There is something to be said for life on board ship. It is peaceful. My grey hairs fortunately exempt me from the indignities of bobbing for apples, running up and down the deck with potatoes and eggs, and the more painful sports of 'Brother Bill' and Bolster Bar. What amusement people can find in these painful proceedings has always been a mystery to me. But there are many fools in the world. One praises God for their existence and keeps out of their way.

Fortunately I am an excellent sailor. Pagett, poor fellow, is not. He began turning green as soon as we were out of the Solent . I presume my other so-called secretary is also sea-sick. At any rate he has not yet made his appearance. But perhaps it is not sea-sickness, but high diplomacy. The great thing is that I have not been worried by him.

On the whole, the people on board are a mangy lot. Only two decent Bridge players and one decent-looking woman — Mrs. Clarence Blair. I've met her in town, of course. She is one of the only women I know who can lay claim to a sense of humour. I enjoy talking to her, and should enjoy it more if it were not for a long-legged taciturn ass who attached himself to her like a limpet. I cannot think that this Colonel Race really amuses her. He's good- looking in his way, but dull as ditch water. One of these strong silent men that lady novelists and young girls always rave over.

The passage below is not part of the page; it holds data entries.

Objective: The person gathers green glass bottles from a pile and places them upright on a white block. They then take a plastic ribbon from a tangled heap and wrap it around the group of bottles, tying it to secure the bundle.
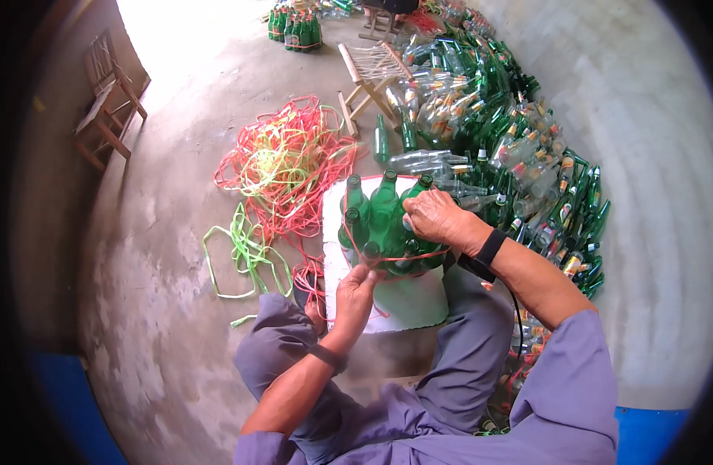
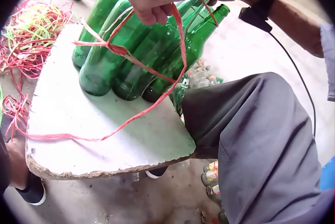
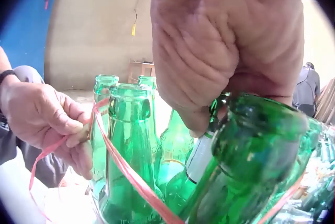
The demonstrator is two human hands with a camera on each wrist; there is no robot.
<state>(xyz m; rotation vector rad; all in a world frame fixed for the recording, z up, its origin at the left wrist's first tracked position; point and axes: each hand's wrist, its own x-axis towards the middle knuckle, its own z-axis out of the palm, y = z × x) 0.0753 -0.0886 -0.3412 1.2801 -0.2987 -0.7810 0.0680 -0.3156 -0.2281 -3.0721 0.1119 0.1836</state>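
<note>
A group of green glass bottles (image 1: 384,205) stands upright on a white board (image 1: 407,298) between the person's knees. Red plastic strip (image 2: 184,56) runs round the group, knotted at one side in the left wrist view, and a loose length trails over the board. On the near side, the left hand (image 1: 356,294) pinches the strip between thumb and fingers, close to a bottle neck. The right hand (image 1: 438,217) reaches over the far right of the group. Its curled fingers grip the neck of a bottle with a pale label (image 3: 199,158), partly hidden under the palm.
A tangled heap of red and yellow-green strip (image 1: 287,167) lies left of the board. Beyond stands a wooden folding stool (image 1: 372,66). Many loose bottles (image 1: 519,155) pile along the right wall. A bundled bottle pack (image 1: 294,31) and wooden chair (image 1: 105,101) stand further off.
</note>
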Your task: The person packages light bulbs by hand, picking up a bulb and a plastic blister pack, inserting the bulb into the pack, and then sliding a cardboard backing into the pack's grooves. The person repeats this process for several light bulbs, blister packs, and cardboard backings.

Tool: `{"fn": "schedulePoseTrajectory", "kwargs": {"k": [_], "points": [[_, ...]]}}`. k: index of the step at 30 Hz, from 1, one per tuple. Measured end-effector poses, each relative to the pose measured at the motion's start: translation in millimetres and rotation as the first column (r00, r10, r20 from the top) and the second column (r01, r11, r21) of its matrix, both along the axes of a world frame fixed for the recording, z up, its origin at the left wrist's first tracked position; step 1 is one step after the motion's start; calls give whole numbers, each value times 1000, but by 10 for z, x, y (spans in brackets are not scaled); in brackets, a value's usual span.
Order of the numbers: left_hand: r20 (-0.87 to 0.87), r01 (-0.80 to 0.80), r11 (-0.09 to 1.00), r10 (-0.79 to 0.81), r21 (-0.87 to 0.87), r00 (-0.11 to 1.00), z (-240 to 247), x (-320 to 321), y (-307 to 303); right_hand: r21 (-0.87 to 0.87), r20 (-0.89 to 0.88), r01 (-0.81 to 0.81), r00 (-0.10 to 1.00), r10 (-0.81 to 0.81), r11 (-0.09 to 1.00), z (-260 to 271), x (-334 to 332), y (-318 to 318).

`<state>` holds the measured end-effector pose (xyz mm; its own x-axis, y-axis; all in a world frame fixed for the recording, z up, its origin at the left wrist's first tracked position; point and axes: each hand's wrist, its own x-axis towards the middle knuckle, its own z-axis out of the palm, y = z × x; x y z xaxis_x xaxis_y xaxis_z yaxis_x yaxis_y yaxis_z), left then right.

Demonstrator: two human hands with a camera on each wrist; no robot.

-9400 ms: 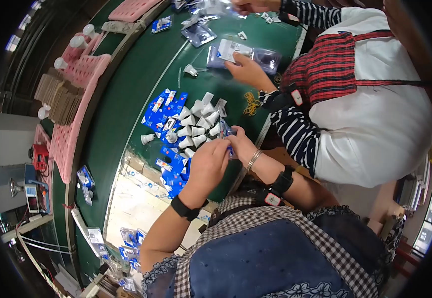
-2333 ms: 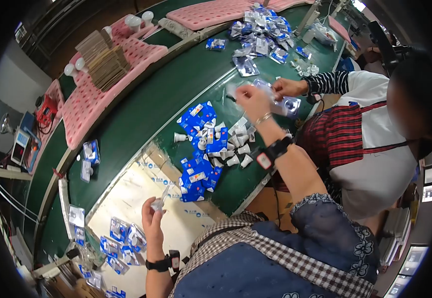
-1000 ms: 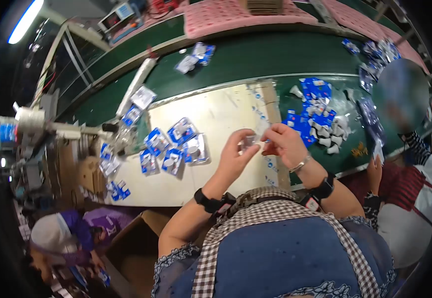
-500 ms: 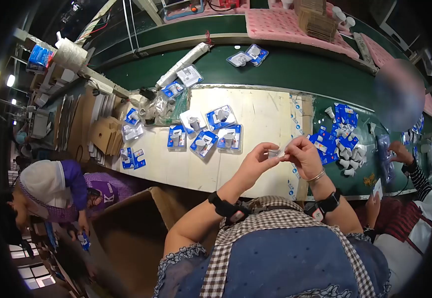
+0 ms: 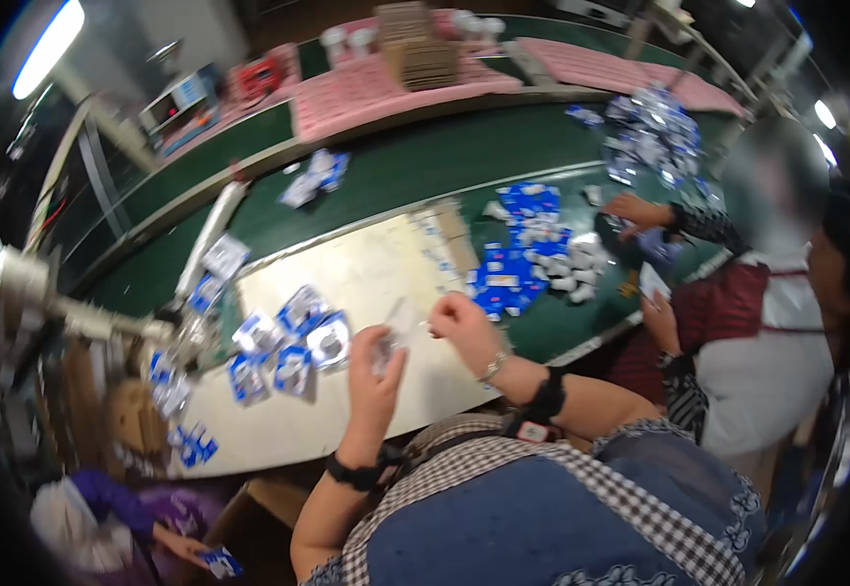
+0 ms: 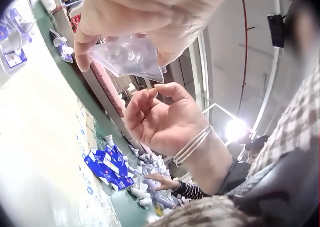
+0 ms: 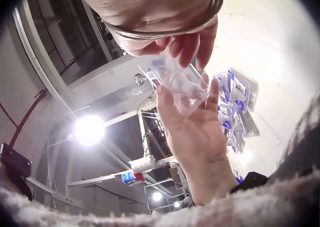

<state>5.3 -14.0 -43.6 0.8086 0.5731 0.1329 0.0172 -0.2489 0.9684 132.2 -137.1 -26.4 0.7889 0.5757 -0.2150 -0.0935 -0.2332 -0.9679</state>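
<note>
A clear plastic blister shell (image 7: 182, 84) is gripped in my left hand (image 5: 374, 386), between thumb and fingers. In the left wrist view its folded transparent walls (image 6: 131, 57) show below that hand. My right hand (image 5: 466, 330) is raised just to the right of the shell, its fingers loosely curled with nothing visible in them. Both hands are over the pale board (image 5: 366, 249). Several blue-and-white blister packs (image 5: 303, 311) lie on the board left of my hands. Blue printed cards (image 5: 508, 278) and a heap of white bulbs (image 5: 576, 269) lie to the right.
A second person's hand (image 5: 638, 213) reaches over the bench on the right. Behind the board runs a green belt (image 5: 405, 161), edged by pink foam pads (image 5: 357, 103) with stacked cardboard (image 5: 415, 49). A large packet heap (image 5: 655, 137) stands at back right.
My right hand first reached to the right side, then met the left hand over the board at the clear shell. It has now drawn slightly apart, while the left keeps the shell.
</note>
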Motion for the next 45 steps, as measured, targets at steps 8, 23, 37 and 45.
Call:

Guy Pagett struggled up on deck after we left Madeira and began babbling in a hollow voice about work. What the devil does anyone want to work for on board ship? It is true that I promised my publishers my 'Reminiscences' early in the summer, but what of it? Who really reads reminiscences? Old ladies in the suburbs. And what do my reminiscences amount to? I've knocked against a certain number of so-called famous people in my lifetime. With the assistance of Pagett, I invent insipid anecdotes about them. And, the truth of the matter is, Pagett is too honest for the job. He won't let me invent anecdotes about the people I might have met but haven't.

I tried kindness with him.

'You look a perfect wreck still, my dear chap,' I said easily. 'What you need is a deck-chair in the sun. No — not another word. The work must wait.'

The next thing I knew he was worrying about an extra cabin. 'There's no room to work in your cabin, Sir Eustace. It's full of trunks.'

From his tone, you might have thought that trunks were black beetles, something that had no business to be there.

I explained to him that, though he might not be aware of the fact, it was usual to take a change of clothing with one when travelling. He gave the wan smile with which he always greets my attempts at humour, and then reverted to the business in hand.

'And we could hardly work in my little hole.'

I know Pagett's 'little holes' — he usually has the best cabin on the ship.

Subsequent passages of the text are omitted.